You’re reading something on your phone when the screen suddenly goes dark. An ad has swallowed the whole page. You hunt for the little “X” to close it — and there isn’t one. Not yet, anyway.
So you wait. Five seconds. Ten. Finally the close button shows up, usually tucked in some corner where your thumb has to go searching.
These tricks even have a name. The people who build websites call them “dark patterns” — screens engineered to nudge you into doing something you never meant to do. Click here, subscribe there, hand over a few more dollars before you catch on.
And they work. In September 2025, the Federal Trade Commission landed a $2.5 billion settlement with Amazon over exactly this kind of thing. More on that in a minute.
I’ve spent decades watching companies find clever ways to separate people from their cash. Here’s the good news: Once you can spot these traps, they lose most of their teeth. Here are six to watch for.
1. The vanishing close button
This is the one you already know. The ad covers your screen, and the “X” simply isn’t there. You sit and count to 10 like a kid in time-out, waiting for it to appear.
Why the delay? Because every extra second you stare at the pitch is a second they’re hoping you’ll cave and click.
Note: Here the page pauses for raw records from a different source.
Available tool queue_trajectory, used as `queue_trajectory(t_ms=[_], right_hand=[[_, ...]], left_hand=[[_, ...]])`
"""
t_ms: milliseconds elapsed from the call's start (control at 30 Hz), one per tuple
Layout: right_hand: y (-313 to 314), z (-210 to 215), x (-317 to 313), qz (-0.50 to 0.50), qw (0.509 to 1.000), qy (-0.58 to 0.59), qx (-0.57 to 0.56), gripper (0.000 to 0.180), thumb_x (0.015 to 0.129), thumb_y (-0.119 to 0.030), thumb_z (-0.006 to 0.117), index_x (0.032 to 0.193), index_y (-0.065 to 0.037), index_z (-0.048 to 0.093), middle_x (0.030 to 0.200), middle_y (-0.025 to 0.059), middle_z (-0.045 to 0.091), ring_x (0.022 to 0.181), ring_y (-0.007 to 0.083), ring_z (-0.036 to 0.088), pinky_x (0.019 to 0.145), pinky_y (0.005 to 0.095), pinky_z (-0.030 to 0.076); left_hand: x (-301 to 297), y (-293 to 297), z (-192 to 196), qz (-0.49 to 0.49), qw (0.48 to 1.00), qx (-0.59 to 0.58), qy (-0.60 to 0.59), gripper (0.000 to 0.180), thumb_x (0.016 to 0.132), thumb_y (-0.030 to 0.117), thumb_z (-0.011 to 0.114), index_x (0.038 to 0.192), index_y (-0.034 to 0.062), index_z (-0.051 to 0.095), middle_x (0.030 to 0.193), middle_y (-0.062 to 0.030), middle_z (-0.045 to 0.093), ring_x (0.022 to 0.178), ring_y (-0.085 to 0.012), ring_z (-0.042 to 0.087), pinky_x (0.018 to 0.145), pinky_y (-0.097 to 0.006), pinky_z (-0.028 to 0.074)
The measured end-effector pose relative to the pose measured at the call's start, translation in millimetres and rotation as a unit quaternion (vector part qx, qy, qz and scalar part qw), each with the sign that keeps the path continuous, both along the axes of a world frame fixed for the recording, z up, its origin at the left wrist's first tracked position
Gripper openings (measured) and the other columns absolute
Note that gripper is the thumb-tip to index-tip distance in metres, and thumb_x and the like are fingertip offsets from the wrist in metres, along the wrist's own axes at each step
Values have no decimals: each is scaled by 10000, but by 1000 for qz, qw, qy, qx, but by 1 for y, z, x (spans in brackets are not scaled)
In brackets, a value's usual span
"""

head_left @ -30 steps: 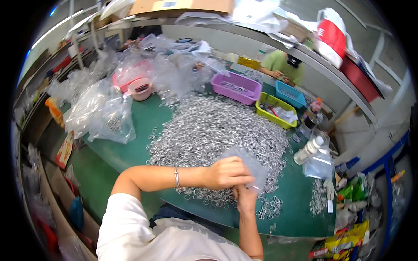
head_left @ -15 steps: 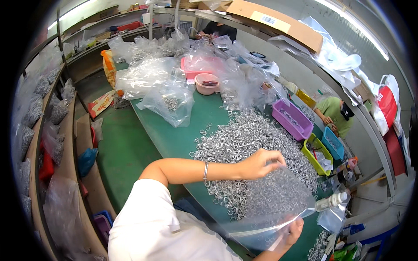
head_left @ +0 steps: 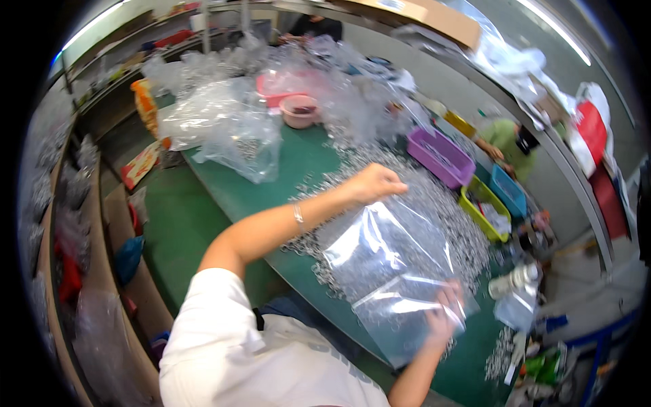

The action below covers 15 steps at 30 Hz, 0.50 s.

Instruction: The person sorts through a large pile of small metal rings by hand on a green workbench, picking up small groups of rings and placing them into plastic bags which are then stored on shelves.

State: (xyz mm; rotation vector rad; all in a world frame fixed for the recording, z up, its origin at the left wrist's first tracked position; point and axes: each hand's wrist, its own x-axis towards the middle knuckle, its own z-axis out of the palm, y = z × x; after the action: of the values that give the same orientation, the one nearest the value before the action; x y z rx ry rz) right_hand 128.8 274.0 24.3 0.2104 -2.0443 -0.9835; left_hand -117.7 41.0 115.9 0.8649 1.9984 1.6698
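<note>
My left hand (head_left: 374, 184) is closed in a pinch at the top edge of a clear plastic bag (head_left: 380, 254), with the arm stretched across the table. The bag hangs flat and spread, with glare on it and nothing plainly inside. Lower down, my right hand (head_left: 444, 315) grips the bag near its lower right side; its fingers show blurred through the film, and I cannot tell whether they are behind or inside it. Beneath the bag lies a wide heap of small silvery metal rings (head_left: 468, 237), partly seen through the plastic.
Purple (head_left: 441, 159), lime (head_left: 483, 210) and blue (head_left: 507, 190) baskets line the heap's right. A white bottle (head_left: 513, 279) lies nearby. Filled clear bags (head_left: 210, 115) and a pink bowl (head_left: 299, 110) occupy the table's far end. Two people sit beyond; shelves (head_left: 88, 271) run left.
My left hand has risen away from me, drawing the bag up and stretching it out. My right hand has shifted slightly up and left along the bag. The whole view has tilted a little.
</note>
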Motion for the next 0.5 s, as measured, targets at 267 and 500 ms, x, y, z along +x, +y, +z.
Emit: queue_trajectory(t_ms=[267,500], right_hand=[[-10,0,-11,-425,422,61,798,263,990,-273,371,881,-70,498,659,3,414,441,96,336,359,237,242],[-24,3,-11,-281,142,65,947,619,940,-518,373,1215,27,474,606,-4,373,406,79,305,322,209,248]], left_hand=[[-9,-18,-37,-168,960,80,-208,267,850,158,662,1017,-44,612,820,-48,627,718,-101,608,609,-246,516],[-9,-19,-31,-65,977,121,-163,244,868,213,645,948,-16,622,728,-32,617,634,-120,603,536,-228,465]])
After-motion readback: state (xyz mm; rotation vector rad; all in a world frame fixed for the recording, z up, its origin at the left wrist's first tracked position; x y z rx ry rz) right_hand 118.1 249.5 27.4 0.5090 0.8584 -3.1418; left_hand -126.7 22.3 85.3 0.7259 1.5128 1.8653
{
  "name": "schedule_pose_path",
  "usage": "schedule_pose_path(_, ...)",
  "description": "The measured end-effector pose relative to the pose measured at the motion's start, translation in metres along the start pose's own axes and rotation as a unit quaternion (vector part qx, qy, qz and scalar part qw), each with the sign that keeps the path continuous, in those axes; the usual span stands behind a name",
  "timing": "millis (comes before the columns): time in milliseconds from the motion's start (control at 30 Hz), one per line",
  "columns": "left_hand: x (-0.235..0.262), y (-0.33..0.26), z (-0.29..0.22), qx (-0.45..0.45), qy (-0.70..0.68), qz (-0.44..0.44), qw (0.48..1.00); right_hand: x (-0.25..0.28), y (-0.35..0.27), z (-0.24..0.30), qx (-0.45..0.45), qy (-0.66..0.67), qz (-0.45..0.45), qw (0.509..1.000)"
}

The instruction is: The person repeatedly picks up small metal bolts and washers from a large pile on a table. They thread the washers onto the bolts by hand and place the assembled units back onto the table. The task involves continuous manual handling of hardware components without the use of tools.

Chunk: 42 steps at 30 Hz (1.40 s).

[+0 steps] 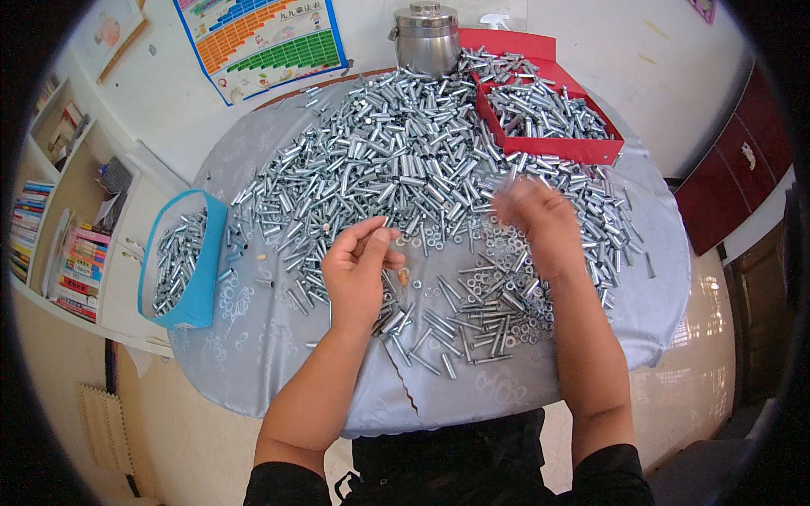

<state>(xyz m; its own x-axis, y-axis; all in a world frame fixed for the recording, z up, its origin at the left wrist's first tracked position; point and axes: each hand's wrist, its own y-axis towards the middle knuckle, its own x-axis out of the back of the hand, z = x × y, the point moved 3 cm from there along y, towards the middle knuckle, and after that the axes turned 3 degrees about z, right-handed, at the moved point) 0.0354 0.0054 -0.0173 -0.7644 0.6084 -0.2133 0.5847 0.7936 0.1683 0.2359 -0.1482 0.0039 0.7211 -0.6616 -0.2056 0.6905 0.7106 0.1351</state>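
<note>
A broad heap of shiny metal sleeves and bolts (380,143) covers the middle and back of the round table. My left hand (359,261) is over the heap's near edge, fingers curled in toward the thumb; whatever they hold, if anything, is too small to make out. To the right, my right hand (544,223) hovers over sleeves and washers, its fingers smeared by motion. Between my forearms lie loose bolts (443,329), beside a scatter of nuts and washers (506,261). One nut (416,284) sits apart near my left hand.
At the left edge stands a blue box (207,278) of bolts. A red box (548,150) full of metal parts is at the back right, near a lidded steel pot (426,42). A silvery cloth (228,363) covers the table; a bookshelf (72,219) is farther left.
</note>
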Motion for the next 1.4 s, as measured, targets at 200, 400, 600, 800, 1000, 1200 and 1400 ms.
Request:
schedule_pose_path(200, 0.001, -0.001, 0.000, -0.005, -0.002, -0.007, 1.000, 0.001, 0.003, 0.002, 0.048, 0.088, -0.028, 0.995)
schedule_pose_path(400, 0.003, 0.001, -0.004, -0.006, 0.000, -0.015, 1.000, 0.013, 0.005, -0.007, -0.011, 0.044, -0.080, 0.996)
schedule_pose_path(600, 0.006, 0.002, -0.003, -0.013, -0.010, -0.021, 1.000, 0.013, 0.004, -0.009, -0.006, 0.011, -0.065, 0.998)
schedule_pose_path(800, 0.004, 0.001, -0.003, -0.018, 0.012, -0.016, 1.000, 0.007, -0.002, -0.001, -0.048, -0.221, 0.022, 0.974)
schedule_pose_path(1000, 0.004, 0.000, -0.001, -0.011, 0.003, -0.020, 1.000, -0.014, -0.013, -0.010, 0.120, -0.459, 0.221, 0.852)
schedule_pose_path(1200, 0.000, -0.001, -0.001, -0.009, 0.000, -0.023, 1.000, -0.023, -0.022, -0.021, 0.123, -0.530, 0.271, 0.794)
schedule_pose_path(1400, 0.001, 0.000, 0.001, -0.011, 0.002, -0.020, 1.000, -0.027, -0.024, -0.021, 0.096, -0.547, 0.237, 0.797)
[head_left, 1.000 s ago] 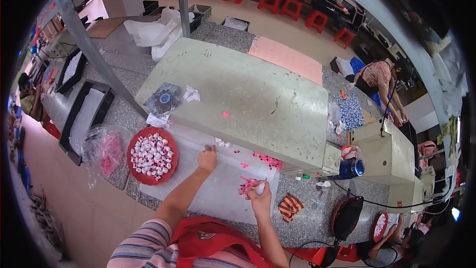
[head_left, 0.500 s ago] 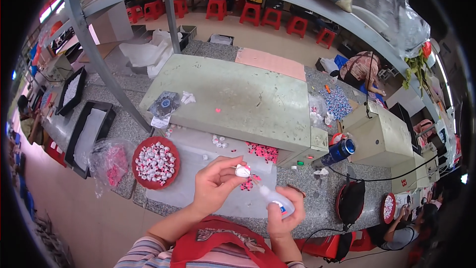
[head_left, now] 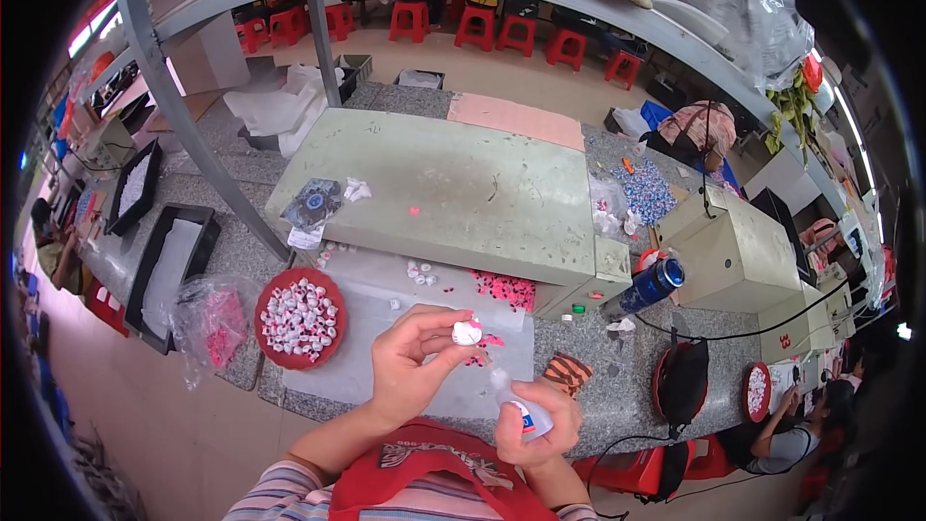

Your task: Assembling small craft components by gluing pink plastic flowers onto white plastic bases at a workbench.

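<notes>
Between the thumb and fingers of my left hand (head_left: pixel 403 371) is a small round white piece (head_left: pixel 467 334) with pink at its edge. My right hand (head_left: pixel 555 417) is wrapped round a small clear squeeze bottle (head_left: pixel 511 397) with a thin nozzle. The nozzle points up at the white piece from just below; I cannot tell if it touches. Behind my fingers, small pink and black bits (head_left: pixel 506 289) lie on white paper (head_left: pixel 367 314). Left of my hands stands a red dish (head_left: pixel 262 345) heaped with similar white and pink pieces.
A pale green metal box (head_left: pixel 434 183) stands across the bench ahead. Right of it are a blue tumbler (head_left: pixel 656 285) and a striped cloth (head_left: pixel 567 373). A plastic bag of pink bits (head_left: pixel 217 328) and a black tray (head_left: pixel 198 251) sit left. A co-worker (head_left: pixel 810 444) sits at far right.
My right hand has moved left and slightly down with the bottle, uncovering the striped cloth. The white piece has turned a little in my left fingers. The whole view has shifted slightly.
</notes>
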A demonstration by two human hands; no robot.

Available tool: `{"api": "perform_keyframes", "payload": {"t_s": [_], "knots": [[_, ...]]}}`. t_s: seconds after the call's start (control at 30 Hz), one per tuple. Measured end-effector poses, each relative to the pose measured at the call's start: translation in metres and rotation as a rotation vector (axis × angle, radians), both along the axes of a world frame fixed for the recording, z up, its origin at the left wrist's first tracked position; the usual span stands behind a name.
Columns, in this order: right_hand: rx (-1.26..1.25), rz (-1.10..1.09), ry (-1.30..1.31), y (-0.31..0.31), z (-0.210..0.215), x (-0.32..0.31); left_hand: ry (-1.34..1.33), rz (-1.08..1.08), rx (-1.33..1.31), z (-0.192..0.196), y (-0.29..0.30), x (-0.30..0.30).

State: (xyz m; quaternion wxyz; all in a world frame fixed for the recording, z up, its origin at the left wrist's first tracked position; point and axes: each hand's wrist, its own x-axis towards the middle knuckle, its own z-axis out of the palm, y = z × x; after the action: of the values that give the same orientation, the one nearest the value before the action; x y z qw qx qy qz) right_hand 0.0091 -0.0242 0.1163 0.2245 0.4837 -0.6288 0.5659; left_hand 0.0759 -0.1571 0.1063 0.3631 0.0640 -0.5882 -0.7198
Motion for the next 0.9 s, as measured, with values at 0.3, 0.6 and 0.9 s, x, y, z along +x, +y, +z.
{"api": "perform_keyframes", "payload": {"t_s": [0.3,0.6,0.9], "knots": [[0.008,0.026,-0.041,-0.002,0.000,-0.001,-0.002,-0.006,-0.021,-0.002,-0.001,-0.003],[0.048,0.092,-0.087,0.001,0.003,-0.003,-0.058,0.039,-0.110,-0.001,-0.006,0.000],[0.034,0.066,-0.166,0.006,0.002,-0.002,-0.168,-0.168,0.281,0.000,-0.013,0.003]]}}
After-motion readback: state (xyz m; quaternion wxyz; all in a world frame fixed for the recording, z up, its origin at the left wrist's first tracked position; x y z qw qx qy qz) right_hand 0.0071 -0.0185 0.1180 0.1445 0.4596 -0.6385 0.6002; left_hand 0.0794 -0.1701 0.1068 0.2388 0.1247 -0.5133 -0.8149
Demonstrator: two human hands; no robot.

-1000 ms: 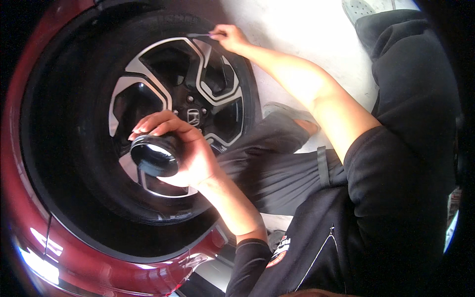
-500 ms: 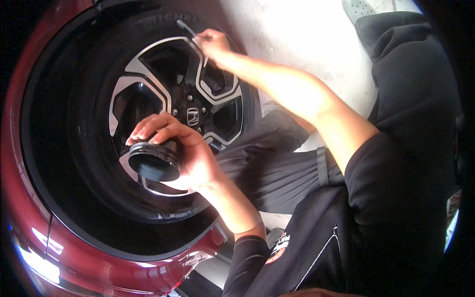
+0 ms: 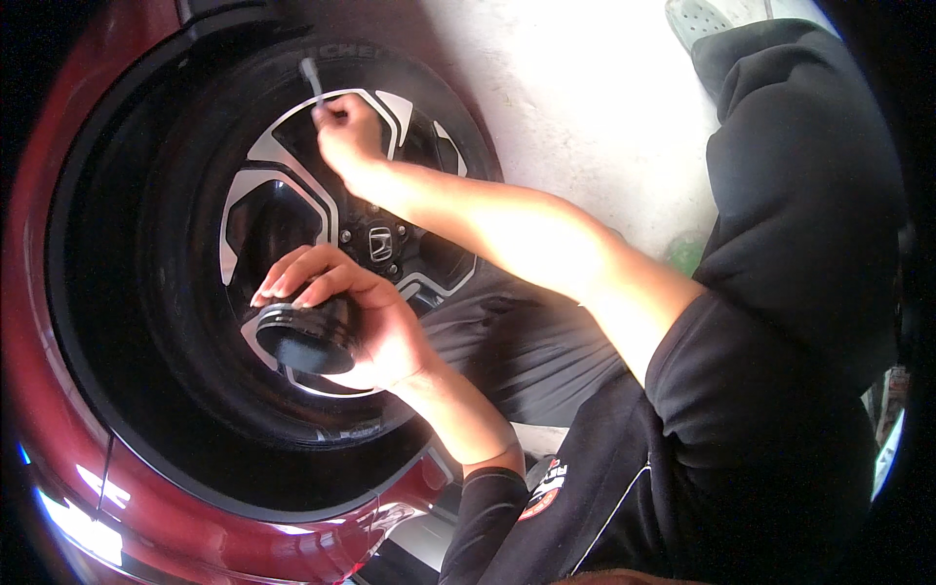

The sneakiest versions show you two X’s — one in each corner. Guess wrong, and instead of closing the ad, you’ve launched straight into whatever it was selling.
Don’t tap anything until the real close button appears. If a page hijacks your screen and won’t let go, back out entirely. No article is worth a surprise download.
2. The guilt-trip decline button
Designers have a nickname for this one too: “confirmshaming.” You go to say no, and the only “no” option is written to make you feel like a fool. Stuff like “No thanks, I don’t like saving money.”
Amazon ran a version of this for years. To skip a Prime membership at checkout, you had to click past a button that said something close to “No, I don’t want free shipping.” Who clicks that?
That wording was part of the FTC case. Under the settlement, Amazon can’t use buttons like it anymore.
Read the button before you tap. If declining an offer requires admitting you “don’t want to save,” that’s your signal someone’s playing games. Say no anyway.
3. The box that’s already checked
You’re signing up for one thing. Buried near the bottom sits a tiny pre-checked box — a warranty, a membership, a donation, a newsletter that sells your email. You didn’t check it. They did.
Leave it alone, and you’ve agreed to something you never wanted.
Before you hit submit on any form, scan for checkboxes. Uncheck anything you didn’t deliberately turn on. It takes five seconds and can save you real money.
Quick aside — most internet financial advice comes from people who weren’t alive during the last recession. I’ve been writing about money for more than 35 years. Want rock-solid advice? Sign up for the free Money Talks Newsletter. Takes 10 seconds. No fluff. No spam.
4. The cancellation maze
Signing up takes one click. Canceling takes an act of Congress. This trick has a name in the industry — the “roach motel.” Easy to check in, nearly impossible to check out.
Amazon is the poster child. The FTC said the company tricked millions into Prime memberships, then buried the exit behind a cancellation process so long that Amazon staff reportedly nicknamed it “Iliad,” after Homer’s endless epic.
The price tag for all that? That $2.5 billion settlement — a $1 billion penalty plus $1.5 billion in refunds to roughly 35 million customers, some getting up to $51 back.
Before you ever subscribe, find the cancel button. If you can’t figure out how to quit before you join, don’t join. The same logic applies to every recurring charge already on your statement, which is why it pays to cancel the subscriptions you’re not using before they stack up.
5. The fees that show up at the finish line
You see one price for most of your shopping trip. The hotel room is $99. The concert ticket is $40. Then you reach checkout and the number balloons — “resort fee,” “service fee,” “processing fee.” This is called “drip pricing,” and it banks on you being too far in to bail.
It’s the same game behind the resort fee that magically appears on your hotel bill after the advertised rate reeled you in.
Don’t trust the first number you see. Push all the way to the final total before you decide, and compare that total against a competitor. The sticker price is bait. The checkout price is the truth.
6. The free trial that quietly becomes a bill
“Try it free for 30 days!” What they don’t say out loud is that you’ve handed over your card, and on day 31 the charges start — often without a peep. Miss the cancellation window, and you’re paying for something you forgot you signed up for.
It got harder to fight this one recently. A federal appeals court threw out the FTC’s click-to-cancel rule in July 2025, the regulation meant to make quitting a subscription as simple as starting one. For now, companies can make leaving as painful as they like.
The second you start a free trial, set a phone reminder for two days before it ends. Better yet, use a virtual card number if your bank offers one, so you control the shutoff valve, not them.
Here’s the bottom line. None of this is illegal in most cases — it’s just companies getting desperate for your dollars and your attention. The fix isn’t being smarter than everyone else. It’s slowing down. Read the button. Find the exit. Check the box. Do that, and the whole bag of tricks stops working on you.